Mother Saulcerite of the planet Bavaria is now a Cardinal and head of the Bureau of Salvation. She is well regarded and may become Pope. However, a new test awaits her: Brother Urbanus Collectus is assigned to aid her in the investigation of a newly discovered species near Betelgeuse. The species is sentient but has not tasted of the fruit of the Tree of Knowledge of Good and Evil.


The intelligent ‘spiral galaxy’ transported Saulcerite and Urbanus Collectus to a mountain that most of all looked like a terrestrial termitary. The simile was apposite, for this enormous croquembouche, which rose a thousand meters above the coral-reef-like surroundings, was simply a huge dwelling, pierced like a Swiss cheese in an infrastructure that was totally confusing.

They landed up on a balcony, where the being that had brought them there took off the spiral galaxy, which was revealed to be a shell or garment.

The being they now faced swelled up like an entity who looked like a cut diamond that glittered in the shine from the giant red sun moving across the sky. It was, however, not a diamond but rather something that reminded of iridescent fish scales.

To begin with, it seemed as if all the ‘diamonds’ in this terrific anthill were identical copies of each other. If that were the case, their combined status as a mankind could be questioned. But thanks to her subcutaneous biometric ability, Saulcerite observed that they were as different from each other as fingerprints of Earthlings. After a while her triangles got so accustomed to them that she could distinguish individual traits that stood out more and more.

Like many other mankinds, this was a race with a head, and in its face one could discern eyes. But this species lacked a mouth. Perhaps there was an olfactory organ. A bulge might be interpreted as being one. These entities obviously used some unknown form of telepathy, possibly a kind of induction, for both Saulcerite and Urbanus Collectus could “perceive” their “speech” as feelings: warm, friendly sensations that made them happy.

The extremities were of a universal, normal kind: two arms with seizing pieces and two sturdy legs for transportation. Obviously they were naked, except when leaving the hill. Then they took on spiral galaxies. Their universal nakedness was another indication that the Fall of Man had passed over this particular species of mankind.

Saulcerite, who from the very beginning had turned on the foremost aid of the Bureau, the sin indicator, could easily establish that there was no sinfulness to detect, except what she herself and her companion emitted. Instead of a sine curve of sin, the indicator drew a curve of goodness. Although the curve fluctuated, it never came close to the borderline between goodness and wickedness, between sin and sinlessness.

It was like the difference between photons and tachyons. While photons could never travel faster than light, tachyons could never travel below the speed of light. Photons are photons, and tachyons are tachyons, and the two phenomena always meet without touching each other at the cut-off point where the speed of light is its summit and the speed of darkness is its bottom.

This being was sinless.

The strength of this goodness was totally astounding. The more beings they met, the more manifest it became that they were impregnated with friendship, consideration, and goodness. The long discussions Saulcerite and Urbanus Collectus held with representatives of this species yielded amazing results.

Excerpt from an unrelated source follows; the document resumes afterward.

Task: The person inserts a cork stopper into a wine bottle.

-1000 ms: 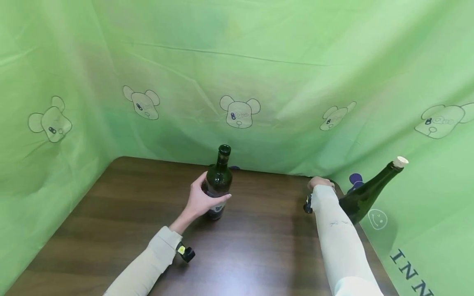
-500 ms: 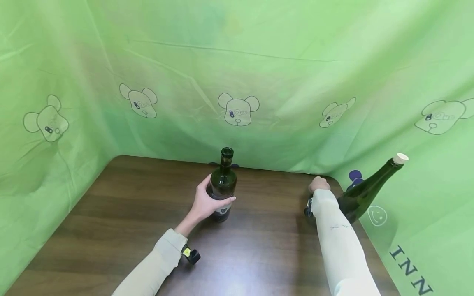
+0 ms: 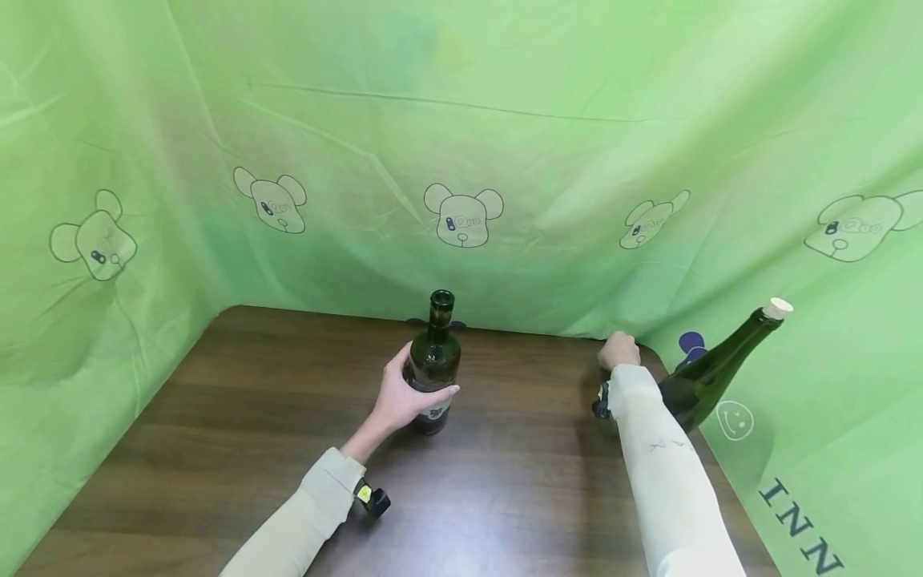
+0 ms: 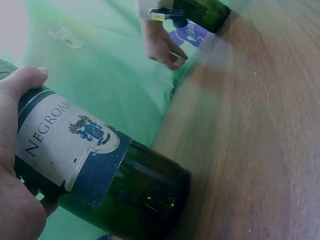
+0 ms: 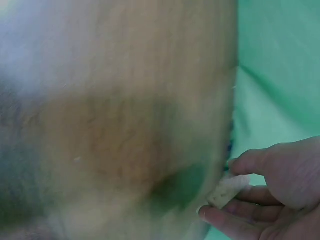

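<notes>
In the head view, a dark green wine bottle (image 3: 435,353) with an uncorked mouth stands upright near the table's back edge. My left hand (image 3: 404,397) grips its body, thumb across the front. Its pale label (image 4: 55,135), lettered "NEGROAM…", faces the left wrist camera. Near the back right corner my right hand (image 3: 618,350) hovers by the table edge. In the right wrist view, a pale cork (image 5: 227,191) is pinched between thumb and fingers. A second green bottle (image 3: 707,381), topped with a white stopper (image 3: 778,308), stands right of the right forearm, which hides its lower part.
The brown wooden table (image 3: 238,417) has rounded back corners. A green cloth (image 3: 346,160) printed with bear heads hangs close behind it and along both sides. A black wrist camera (image 3: 371,498) juts from the left cuff over the tabletop.
The left hand has shifted the wine bottle a little to the right, and it has stayed still over the last half second. The right hand has risen slightly at the back corner.
</notes>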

It was impossible to make the Not-Sinning Ones understand words like ‘murder’ and ‘theft’. War was another concept they could not explain to the diamonds or make them understand. Theft had for them such an incomprehensible unknown verbal quality that even the lesser forms of pilfering and pinching things were incomprehensible. Anything that had to do with evil, malevolence, greed, cheating, bloodthirtiness, jealousy, enviousness and crime was without precedent in their society.

Even though ownership and a market economy existed, ethical training courses for executives were not necessary. If there was a profit to be made, it was made for others, not for oneself.

Everyone assisted everyone, nobody harmed anyone. It was the mutual aid of Prince Pyotr Kropotkin put into practice. It happened, of course, that a being might be harmed by accident in Nature, but then everyone available intervened and gave their lives without hesitation to assist the individual who had been harmed. The persons who behaved in this way were not particularly appreciated for their efforts; they did not become saints. They had done only what was supposed to be natural.

Still they all had individual traits and their own distinguishing features. Saulcerite got on especially intimate terms with Xäzyåwä, a well-cut diamond for her species. With intellectual clarity and great interest she tried in vain to understand the meaning of notions like sin and evil.

Xäzyåwä did, however, admit to experiencing a sensation of something unknown and frightening with the two visitors, but Xäzyåwä could not for the life of her grasp what it all was about.

On the other hand, they soon found a common ground when it came to the word “love” in the sense of agape. For sure, neither the word ‘love” nor “agape” existed in the language of the diamonds, but it had some kind of indefinable correspondence in the concept varelse, which turned out to mean being, person, people, individual, Gestalt, and similar words.

The word “varelse” seemed to have a meaning close to the concept of “brotherly human feeling.” Thus, the meaning of the word “varelse” was almost identical to something like what the Christians had talked about ever since the crucifixion of Jesus Christ but certainly had not always stuck to.

But as soon as Saulcerite tried to have Xäzyåwä imagine the opposite of love — hatred — the lesson failed. Xäzyåwä was not able to imagine that being / mankind / love could stand in contrast to anything at all.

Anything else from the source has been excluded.